Подруги уважительно охнули, завистливо глядя на Оленьку. Такт и воспитание не позволяли спросить что-то ещё, и только Вера Шмидт придвинула к ней длинный нос и, сглотнув, нетерпеливо поинтересовалась:

– Ну и как там?

– Где? – не поняла Оленька.

– В разврате.

Оленька выдержала мхатовскую паузу и, чуть прикрыв глаза, выдохнула:

– Мани-фик!

Кто-то ойкнул, тихонечко, как хлебной крошкой подавился. Девочки с восхищением переглянулись, их круглые шляпки ещё больше сузили кольцо вокруг рассказчицы.

«Сейчас придут в себя и подробности начнут выспрашивать, – подумала Оленька. – А я скажу, что тайна».

Никаких подробностей она и не знала, разве что из Нининой истории, но заимствовать – боялась: разоблачат. Да и хотелось своих, именно своих подробностей.

– А ты сопротивлялась? – приставала настырная Шмидт.

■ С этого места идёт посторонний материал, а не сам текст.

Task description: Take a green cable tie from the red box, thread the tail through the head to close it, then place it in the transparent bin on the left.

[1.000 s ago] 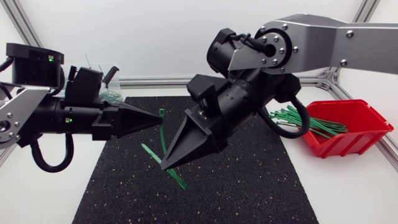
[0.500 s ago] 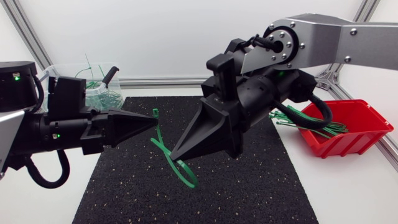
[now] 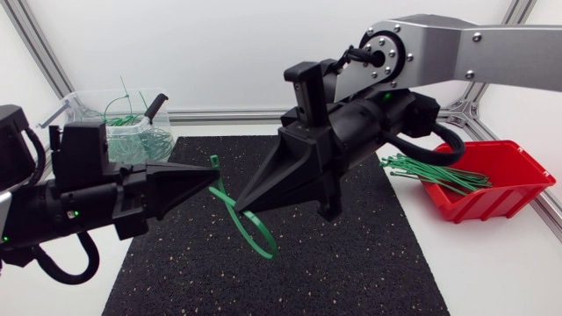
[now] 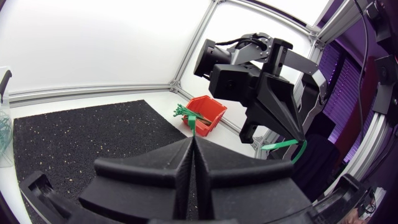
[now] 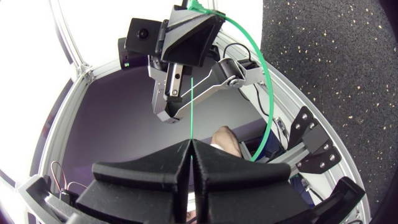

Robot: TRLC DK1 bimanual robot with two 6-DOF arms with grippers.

– Конечно! – гордо дёрнула головой Оленька. – При разврате сопротивляться надо! – Подумала и весомо добавила: – Иначе моветон.

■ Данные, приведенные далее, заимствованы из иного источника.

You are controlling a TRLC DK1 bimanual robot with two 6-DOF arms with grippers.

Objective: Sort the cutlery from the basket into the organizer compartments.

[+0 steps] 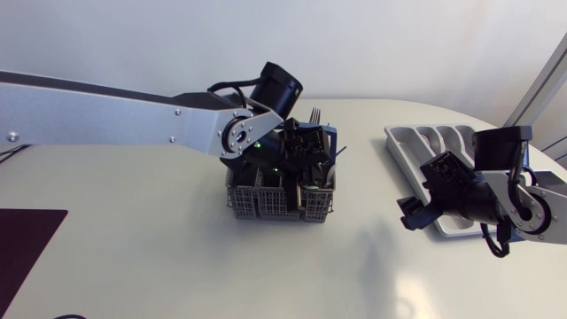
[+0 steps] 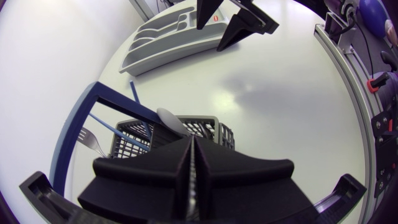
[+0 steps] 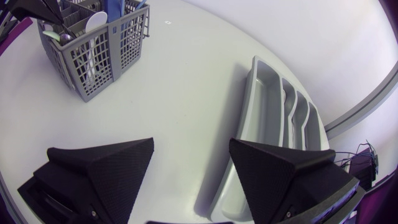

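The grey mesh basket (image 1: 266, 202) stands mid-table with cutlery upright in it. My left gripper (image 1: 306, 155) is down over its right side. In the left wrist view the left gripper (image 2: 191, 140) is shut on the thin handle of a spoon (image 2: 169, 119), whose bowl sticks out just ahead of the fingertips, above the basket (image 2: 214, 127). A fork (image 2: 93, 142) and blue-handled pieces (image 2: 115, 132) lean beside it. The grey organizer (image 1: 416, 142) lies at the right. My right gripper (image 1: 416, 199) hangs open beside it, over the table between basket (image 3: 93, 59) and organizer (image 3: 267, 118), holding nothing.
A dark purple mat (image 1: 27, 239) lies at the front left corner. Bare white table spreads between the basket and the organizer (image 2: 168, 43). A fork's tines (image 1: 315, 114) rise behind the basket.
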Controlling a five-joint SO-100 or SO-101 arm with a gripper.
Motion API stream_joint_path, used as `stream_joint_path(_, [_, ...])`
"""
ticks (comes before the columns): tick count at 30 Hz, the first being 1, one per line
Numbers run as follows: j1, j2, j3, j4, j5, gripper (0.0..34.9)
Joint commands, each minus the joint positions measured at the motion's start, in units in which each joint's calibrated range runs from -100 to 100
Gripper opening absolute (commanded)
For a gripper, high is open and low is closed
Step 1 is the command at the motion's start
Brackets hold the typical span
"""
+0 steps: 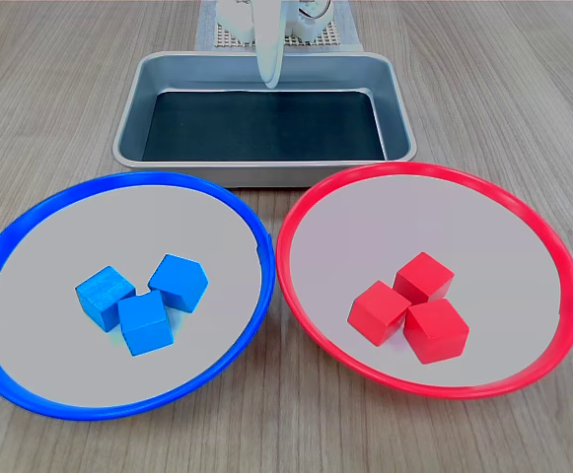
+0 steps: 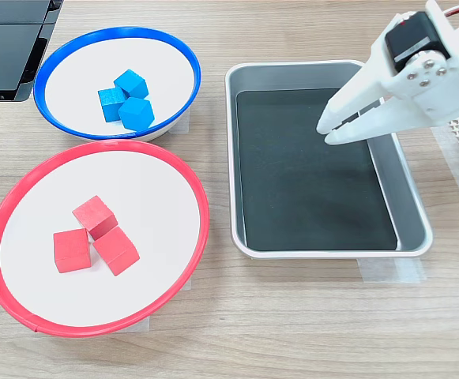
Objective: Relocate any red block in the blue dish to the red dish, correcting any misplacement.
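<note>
Blue dish [image 1: 256, 236]: you see only three blue cubes [image 1: 143, 296] inside, no red block.
Red dish [image 1: 301, 212]: three red cubes [image 1: 412, 305] together, near its middle.
Claw [image 2: 332, 130]: nearly closed, empty, above the metal tray [image 2: 316, 251].
Risk: if you grasp now, you may take a blue cube by mistake.

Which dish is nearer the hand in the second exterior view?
The blue dish: it sits closer to the hand, which hangs over the metal tray. The red dish lies farther off.
</note>
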Motion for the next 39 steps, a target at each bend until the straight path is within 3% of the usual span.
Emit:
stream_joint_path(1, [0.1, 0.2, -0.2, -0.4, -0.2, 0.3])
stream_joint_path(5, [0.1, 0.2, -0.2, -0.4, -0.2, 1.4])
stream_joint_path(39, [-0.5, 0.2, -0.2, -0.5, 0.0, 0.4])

Она вспомнила картину Пуссена «Похищение сабинянок» из альбома отца: полуголые пышнотелые сабинянки простирают руки к небу, а красивые мускулистые мужчины несут их куда-то. Куда? В разврат, конечно.

И, без сомнения, сабинянки сопротивляются не особо сильно, а так, для соблюдения политеса.

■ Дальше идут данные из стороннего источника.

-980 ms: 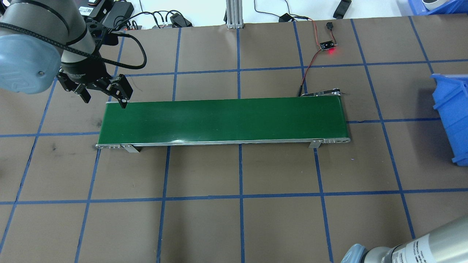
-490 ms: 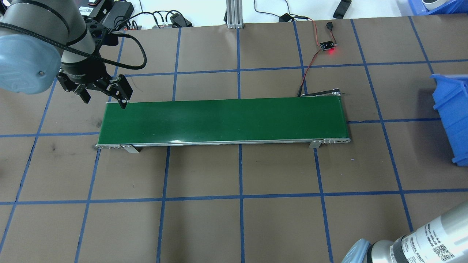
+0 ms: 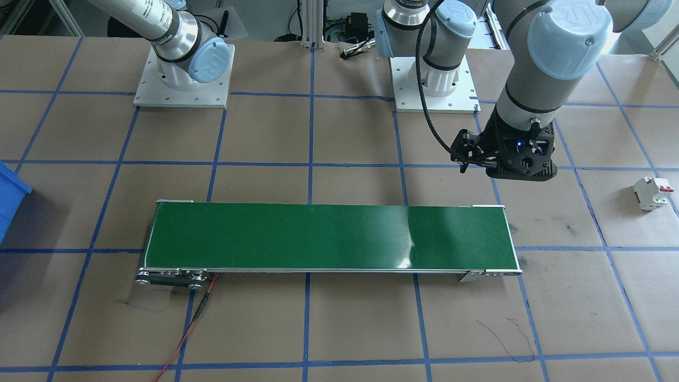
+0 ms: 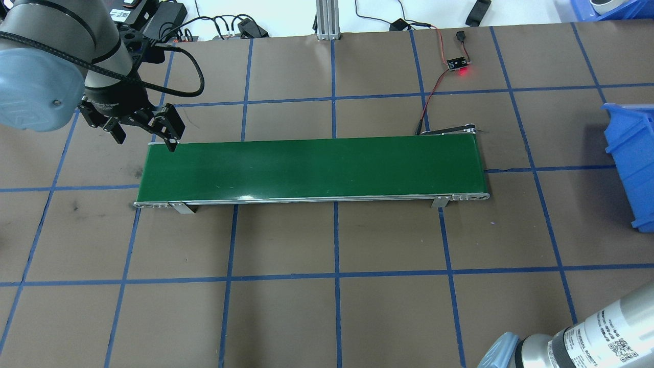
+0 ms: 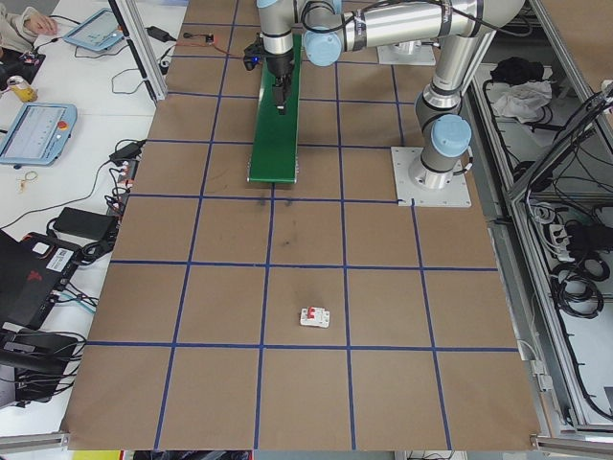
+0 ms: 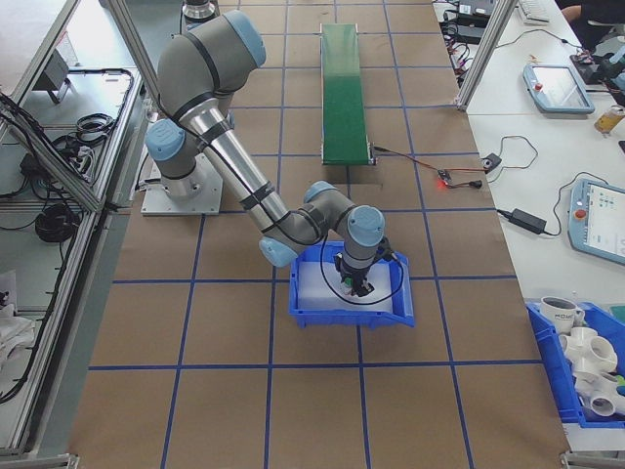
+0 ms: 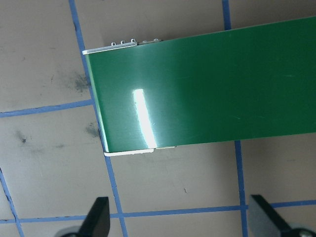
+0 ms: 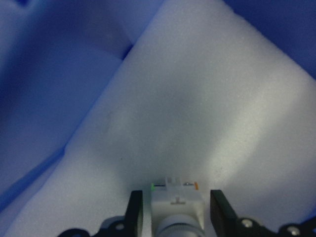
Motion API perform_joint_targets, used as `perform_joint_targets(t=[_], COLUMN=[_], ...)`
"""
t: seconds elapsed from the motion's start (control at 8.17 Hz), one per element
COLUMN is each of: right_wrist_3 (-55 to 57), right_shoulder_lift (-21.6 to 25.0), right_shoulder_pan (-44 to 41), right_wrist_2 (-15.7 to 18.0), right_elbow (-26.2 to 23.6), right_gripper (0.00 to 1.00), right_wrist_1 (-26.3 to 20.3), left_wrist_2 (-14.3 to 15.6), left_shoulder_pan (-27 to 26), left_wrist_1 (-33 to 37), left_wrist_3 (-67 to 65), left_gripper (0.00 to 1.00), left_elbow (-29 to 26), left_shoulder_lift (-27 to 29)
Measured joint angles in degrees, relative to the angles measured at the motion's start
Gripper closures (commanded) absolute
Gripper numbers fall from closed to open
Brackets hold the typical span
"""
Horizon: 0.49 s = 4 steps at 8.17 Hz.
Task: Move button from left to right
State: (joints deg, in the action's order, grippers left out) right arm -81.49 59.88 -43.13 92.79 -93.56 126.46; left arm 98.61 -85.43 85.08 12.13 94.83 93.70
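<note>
Overhead exterior view, from its left side: the left gripper hangs at the far left corner of the green conveyor belt, one finger tip over the belt's far edge, its fingers spread wide and nothing between them. The left wrist view agrees, showing two dark fingertips far apart at the bottom of the picture over brown paper, with the belt's end above them. Further right along the table lies a small circuit board with a red light, wired to the belt's far right end, and at the right edge stands a blue bin, only partly in view. In the exterior right view the right arm reaches down into that bin, onto its white foam lining. The right wrist view shows the right gripper low over the foam, its fingers parted just wider than the button, which sits between them. Narrow gaps show on both sides of the white body, so whether the pads touch it cannot be told. The button's long axis runs along the gripper's reach: its rounded cap end points back toward the camera, and its white end, with a green mark at one corner and an orange one at the other, points away over the foam. Far off on the robot's left, a white circuit breaker lies on the paper.
</note>
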Motion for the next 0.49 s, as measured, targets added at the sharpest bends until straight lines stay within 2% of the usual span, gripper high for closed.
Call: perform_joint_targets(t=[0.24, 0.49], right_wrist_3=[-0.97, -1.62], right_shoulder_lift=[2.74, 8.00], right_shoulder_pan=[0.20, 0.24], right_wrist_2=[0.08, -0.09], right_elbow=[0.03, 0.70], right_gripper=[0.00, 0.00], right_wrist_1=[-1.04, -7.30], left_wrist_2=[-0.06, -0.08], left_shoulder_pan=[0.00, 0.00], left_wrist_1=[0.00, 0.00], left_wrist_3=[0.00, 0.00], left_gripper=[0.00, 0.00], left_elbow=[0.00, 0.00], left_shoulder_lift=[-0.01, -0.01])
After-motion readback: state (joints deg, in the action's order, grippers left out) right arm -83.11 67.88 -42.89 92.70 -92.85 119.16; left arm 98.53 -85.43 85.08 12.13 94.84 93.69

– Он же выкрал меня! Я не рассказывала? – вдохновенная волна вновь захватила Оленьку, и потекла неспешно сказочная история, героиней которой была она сама.

В этой истории соткались снежно-голубая зима, и медвежья полость саней, и кучер в цилиндре, и дуга в алых ленточках, и звон круглых бубенцов, и поцелуи, застывающие на воздухе узорчатыми льдинками. И она сама – лёгкая, раскрасневшаяся на морозе, в шубке из чёрных соболей (непременно чёрных – его, его подарок; потом цыгане украли). А Петенька – в мундире Николаевского училища гвардейских юнкеров; до чего хорош! И церковка, где венчаться надумали, – ну прямо с открыточки: маковка золотая, двери и оконца расписные, настежь, настежь! …К самому действию и нагнал их папенька, вернул беглянку силой в дом, а по Петенькину душу разговор имел с попечителем; тот не верил сперва, ведь Петенька должен был училище с «золотым шрифтом» кончить, но ведь, девочки мои, любовь, любовь, да.

– Помните, отсутствовала я на занятиях зимой, три с лишком недели? – Как бы в доказательство своего побега, срываясь с тихого шёпота на громкий, говорила Оленька. – Так это под домашним арестом была. Папенька не изволили выпускать никуда, Дуню, служанку, приставили.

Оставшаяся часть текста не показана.